Make sure your expectations and provisions are reasonable and qualified under prevailing law. For example, some states do not favor non-compete provisions, but may enforce them if they are not unreasonable. Note that restrictive covenants such as non-competes must generally be treated as distinct contracts; their validity rests on exchanges of offer, acceptance, and consideration. Your employee or independent contractor must generally receive a distinct offer and applicable consideration for, and be allowed to separately accept, such provisions, whether they are included within, or are separate from, other contracts.
Additional Employee Considerations
If you are hiring employees, you may also execute an employer policy handbook. If so, you will want to be aware of any expectations or obligations you create for yourself through your handbook. Some businesses inadvertently create contracts for themselves through their handbooks. Know your intentions, and ensure that your language is compatible. To avoid incurring obligations through a handbook, it may help to solely outline generally applicable policies. If necessary, consult a local attorney for help with this.
If you do have employees, you will likely undertake annual employee performance reviews. It can be important to generally document everything pertinent to employee performance; all regular communications you have with employees throughout the year regarding work performance and company policy, communications that occur during the review process, etc. It is generally best to be honest and constructive in your communications and reviews, both with praise and concerns. The more information you provide employees, the better opportunity you afford them to do their best work, understand business needs, and contribute meaningfully to success and culture.

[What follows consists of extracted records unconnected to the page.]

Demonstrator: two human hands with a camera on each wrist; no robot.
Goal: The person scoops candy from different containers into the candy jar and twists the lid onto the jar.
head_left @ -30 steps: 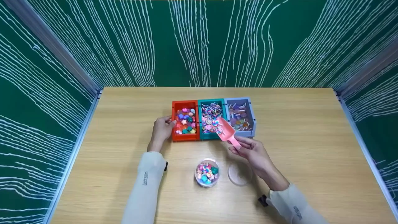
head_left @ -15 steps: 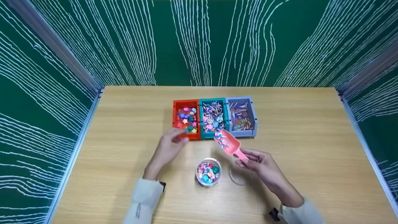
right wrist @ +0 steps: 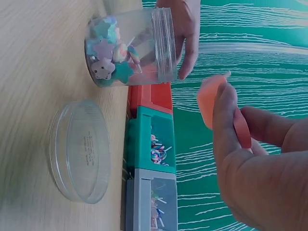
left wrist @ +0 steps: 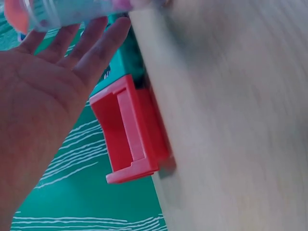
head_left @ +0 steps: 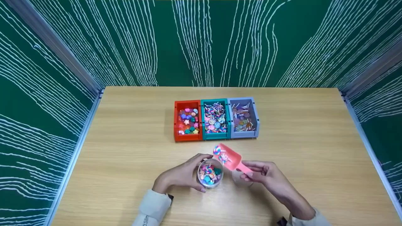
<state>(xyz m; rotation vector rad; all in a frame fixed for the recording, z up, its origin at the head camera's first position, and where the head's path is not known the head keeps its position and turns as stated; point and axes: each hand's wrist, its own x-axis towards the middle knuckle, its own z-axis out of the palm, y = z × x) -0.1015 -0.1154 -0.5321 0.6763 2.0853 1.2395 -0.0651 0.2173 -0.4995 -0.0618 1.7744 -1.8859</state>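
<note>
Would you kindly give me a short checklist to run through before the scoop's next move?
1. Scoop loaded: ok, swirled pieces are in it.
2. Scoop held: ok, the right hand grips its handle.
3. Jar uncovered: ok, the lid lies apart from it.
4. Room inside: ok, space shows above the contents.
5. Scoop squarely over the jar: not ok, mostly right of it in the head view.
6. Left hand steadying the jar: cannot tell, firm contact is unclear.

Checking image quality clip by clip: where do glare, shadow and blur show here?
Head view: soft shadows beside the sleeves, a pale sheen on the tabletop low in the picture; left wrist view: tabletop grain smeared, jar blurred at the top edge; right wrist view: jar clearer, but lettering on the lid too soft to read.
</note>
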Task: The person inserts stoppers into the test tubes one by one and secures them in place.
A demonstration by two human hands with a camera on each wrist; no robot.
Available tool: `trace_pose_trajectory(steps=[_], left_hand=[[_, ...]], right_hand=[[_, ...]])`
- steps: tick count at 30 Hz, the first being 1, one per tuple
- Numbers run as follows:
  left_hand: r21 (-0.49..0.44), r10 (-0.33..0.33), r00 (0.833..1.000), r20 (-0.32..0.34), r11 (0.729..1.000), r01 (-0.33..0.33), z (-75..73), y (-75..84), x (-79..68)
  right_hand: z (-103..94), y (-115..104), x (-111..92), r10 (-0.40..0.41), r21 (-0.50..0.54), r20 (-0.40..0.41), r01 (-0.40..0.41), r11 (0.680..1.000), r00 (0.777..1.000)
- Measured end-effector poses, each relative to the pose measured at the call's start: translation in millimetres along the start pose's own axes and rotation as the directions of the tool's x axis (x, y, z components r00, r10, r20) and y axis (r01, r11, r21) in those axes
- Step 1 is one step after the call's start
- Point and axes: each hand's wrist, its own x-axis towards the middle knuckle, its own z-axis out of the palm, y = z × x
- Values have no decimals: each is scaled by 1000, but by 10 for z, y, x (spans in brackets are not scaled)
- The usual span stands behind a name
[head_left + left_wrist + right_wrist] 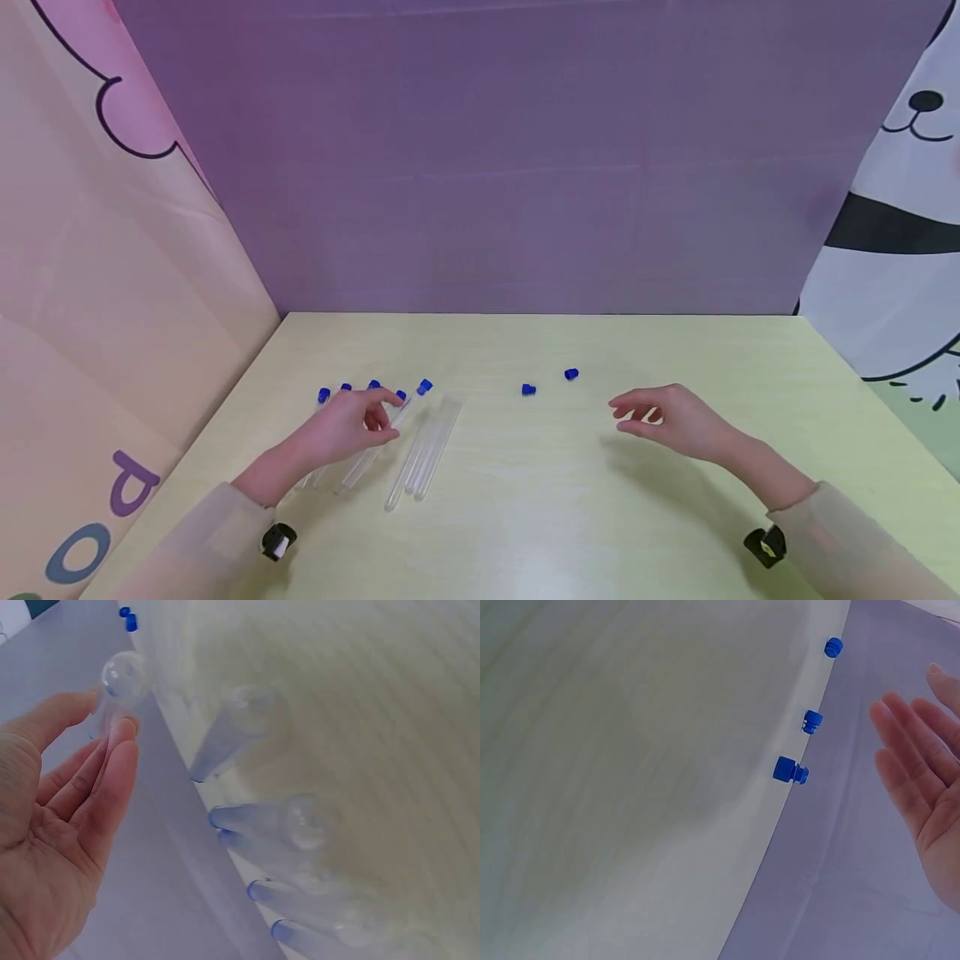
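From your empty, parted left hand [356,425], uncapped tubes [425,454] lie at 3 o'clock (axes toward 1); from your empty right hand [678,423], loose caps [528,390] at 10.

Left grip [67,802], a bare hand: thumb and fingertips pinch a clear tube [126,673], rounded end toward camera. Lone tube [229,739] lies on the pale worktop [390,690], to the right of the hand. Below it, a cluster of tubes [259,817], blurred, blue at far ends. Two blue caps [131,622] near upper edge, close together. Purple cloth [172,877] beyond worktop's edge.
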Motion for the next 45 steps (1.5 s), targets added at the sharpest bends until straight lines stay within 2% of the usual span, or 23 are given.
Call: trace_pose_trajectory(steps=[7,10,19,22,30,40,45], left_hand=[[-35,-37,999,33,999,38,68,-76,37],[-41,-75,996,54,996,77,92,-85,46],[-33,-139,986,98,989,142,156,-93,55],[-24,-144,985,95,989,147,172,-101,54],[-12,-86,991,99,996,88,186,-104,36],[3,-132,987,92,991,132,175,-100,1],[5,-130,988,86,991,130,167,-116,-3]], right_hand=[[-30,53,-41,2,-5,-20,-2,1000,1000],[-57,64,-57,0,-18,-34,0,1000,999],[-166,174,-77,58,-50,-66,-61,997,996],[-180,241,-67,61,-56,-74,-65,996,995],[-174,328,0,87,-69,-41,-90,994,995],[-152,359,94,131,-58,2,-131,990,991],[-124,425,137,134,-56,21,-132,990,991]])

As an employer, it is also generally important that you follow your own rules and policies. To be respected both in the workplace and in the courtroom, if necessary, you must live out the standards and rules you establish for yourself.
Respecting employees and administrative issues are both important to the legal health of your business.
Thoughtful employee and other working relationship agreements are integral to business health and value. Written agreements generally serve all parties. While some new business managers may imagine that formal agreements restrict business culture, the truth is that open discussion and well constructed written contracts support mutual respect and understanding, productivity, and constructive collaboration in the workplace. They are also crucial in many situations, including but not limited to those concerning intellectual property and other valuable assets. Even extremely casual business styles may exist harmoniously with healthy business administration. Moreover, in the long run thoughtfully written agreements protect business interests, and can save a great deal of company time and money.